Kinggerm / GetOrganelle

Organelle Genome Assembly Toolkit (Chloroplast/Mitocondrial/ITS)
GNU General Public License v3.0
255 stars 50 forks source link

How to deal with the "Disentangling failed" and "Assembly based on scaffolding may not be as accurate as the ones directly exported from the assembly graph" warnings. #101

Open SYSU-SinLee opened 2 years ago

SYSU-SinLee commented 2 years ago

Dear Dr. Jin,

Thanks for your efforts to develop and maintain the software. I'm new to the field of plant organelle assembly and I met some problems using GetOrganelle.

I tried to assemble one chloroplast genome and started by using some simple settings. nohup get_organelle_from_reads.py -1 read_1.clean.fq.gz -2 read_2.clean.fq.gz -t 10 -o organelle -F embplant_pt -R 20 -k 13,21,33,55,85 &

There were some warnings in the log file get_org.log1.txt, and the assembly was broken. graph

Then I changed the settings as suggested in the FAQ. Through trial and error, I finally used the following command. nohup get_organelle_from_reads.py -1 read_1.clean.fq.gz -2 read_2.clean.fq.gz -t 5 -o organelle5 -F embplant_pt --max-reads 1E15 -R 50 -k 13,21,33,45,65,85 -s JB.fa --disentangle-time-limit 7200 -w 40 2>>try5.err &

There are still warining as mentioned in the title in the log fileget_org.log2.txt. And I'm wondering what should I do to deal with the warnings like 'Disentangling failed: 'Incomplete/Complicated graph: please check around EDGE_11933377!' and get a complete assembly.

graph

I'll appreciate it if you have any suggestions.

Best regards, Li Sen

Kinggerm commented 2 years ago

to use all reads, set '--reduce-reads-for-coverage inf --max-reads inf'

SYSU-SinLee commented 2 years ago

to use all reads, set '--reduce-reads-for-coverage inf --max-reads inf'

Sorry for replying late because it cost a long time for the software to finish. I followed your suggestion and use the command as follow: nohup get_organelle_from_reads.py -1 read_1.clean.fq.gz -2read_2.clean.fq.gz -t 10 -o organelle6 -F embplant_pt --max-reads inf --reduce-reads-for-coverage inf -R 100 -k 13,21,33,45,65,85 -s ref.fa --disentangle-time-limit 10800 2>>getorgan.err &

Then I got much more warnings in the log file get_org.log.txt and the assembly seemed very weird.

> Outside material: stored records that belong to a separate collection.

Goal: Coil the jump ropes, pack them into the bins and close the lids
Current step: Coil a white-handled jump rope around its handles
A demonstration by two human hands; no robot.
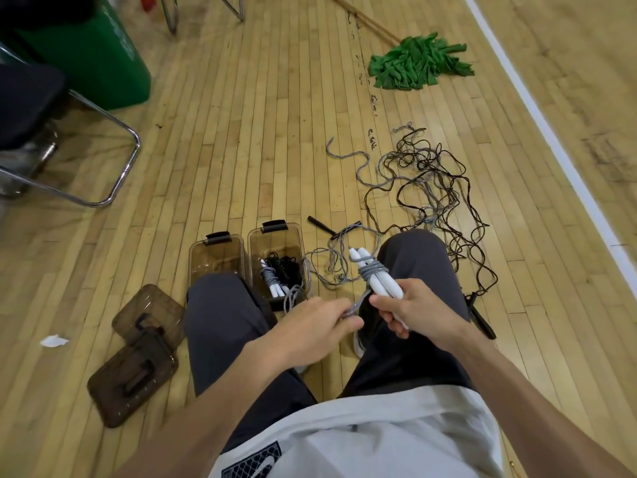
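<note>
My right hand grips two white handles of a grey jump rope, held side by side above my right knee. Grey cord is wound a few turns around the handles. My left hand pinches the same cord just below them. The loose grey rope trails onto the floor by the bins. Two smoky plastic bins stand open in front of my knees: the left bin holds nothing that I can see, the right bin holds a coiled black rope and a grey rope with white handles.
A tangle of black and grey ropes lies on the wooden floor to the right. Two brown lids lie at the left. A chrome chair frame, a green container and a green mop stand farther off.
</note>
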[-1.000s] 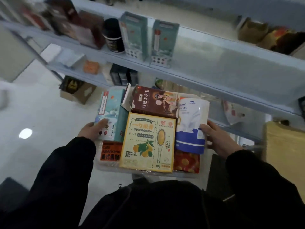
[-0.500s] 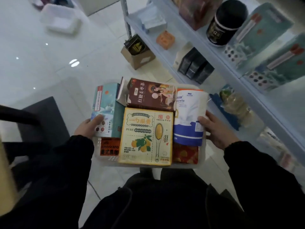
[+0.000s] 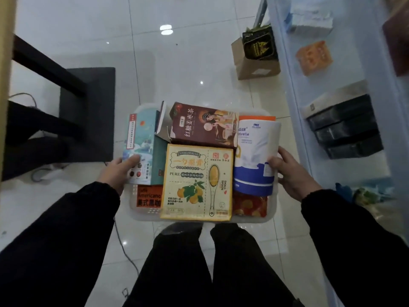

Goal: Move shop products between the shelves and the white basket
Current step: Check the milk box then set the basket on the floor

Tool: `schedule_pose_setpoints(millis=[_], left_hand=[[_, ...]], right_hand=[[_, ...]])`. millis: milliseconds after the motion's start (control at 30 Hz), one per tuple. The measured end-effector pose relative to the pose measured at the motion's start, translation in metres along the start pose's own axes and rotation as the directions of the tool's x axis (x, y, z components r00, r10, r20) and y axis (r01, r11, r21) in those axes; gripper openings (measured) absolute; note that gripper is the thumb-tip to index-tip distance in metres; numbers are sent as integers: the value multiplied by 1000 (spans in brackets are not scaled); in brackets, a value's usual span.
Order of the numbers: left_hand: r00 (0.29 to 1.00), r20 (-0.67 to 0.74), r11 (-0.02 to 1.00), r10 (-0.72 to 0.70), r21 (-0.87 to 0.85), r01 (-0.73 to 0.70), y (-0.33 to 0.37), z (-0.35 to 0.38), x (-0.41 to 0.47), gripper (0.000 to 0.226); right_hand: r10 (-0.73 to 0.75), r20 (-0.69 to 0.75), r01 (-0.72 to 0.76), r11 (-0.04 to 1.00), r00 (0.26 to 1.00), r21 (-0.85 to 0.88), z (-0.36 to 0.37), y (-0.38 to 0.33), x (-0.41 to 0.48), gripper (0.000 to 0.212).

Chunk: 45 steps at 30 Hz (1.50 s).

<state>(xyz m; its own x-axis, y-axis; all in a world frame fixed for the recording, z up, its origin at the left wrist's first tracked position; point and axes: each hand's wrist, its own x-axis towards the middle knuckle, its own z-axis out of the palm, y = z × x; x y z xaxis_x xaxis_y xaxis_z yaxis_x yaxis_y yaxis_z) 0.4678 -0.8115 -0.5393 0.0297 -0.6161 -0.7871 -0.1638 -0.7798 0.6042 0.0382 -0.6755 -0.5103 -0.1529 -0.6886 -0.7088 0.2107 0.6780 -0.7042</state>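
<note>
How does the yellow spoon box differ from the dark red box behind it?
The yellow box shows fruit and a spoon; the dark red box shows a painted figure. The yellow box lies lengthwise toward the person, the dark red box crosswise. The dark red box's left flap stands open; the yellow box looks closed. Both are cartons in the white basket.

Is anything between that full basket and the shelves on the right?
Nothing visible: only floor lies between the white basket and the shelves. The cardboard box sits farther ahead.
</note>
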Motion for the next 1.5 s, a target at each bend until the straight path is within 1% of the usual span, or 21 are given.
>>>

Should I reduce the input reads? Or can I use the paired reads file generated in the last round to skip the preparation process before assembly? graph2

Look forward to your reply and best regards.

Li Sen

Kinggerm commented 2 years ago

You should reduce the input reads. Check the illustration of --reduce-reads-for-coverage and --max-reads.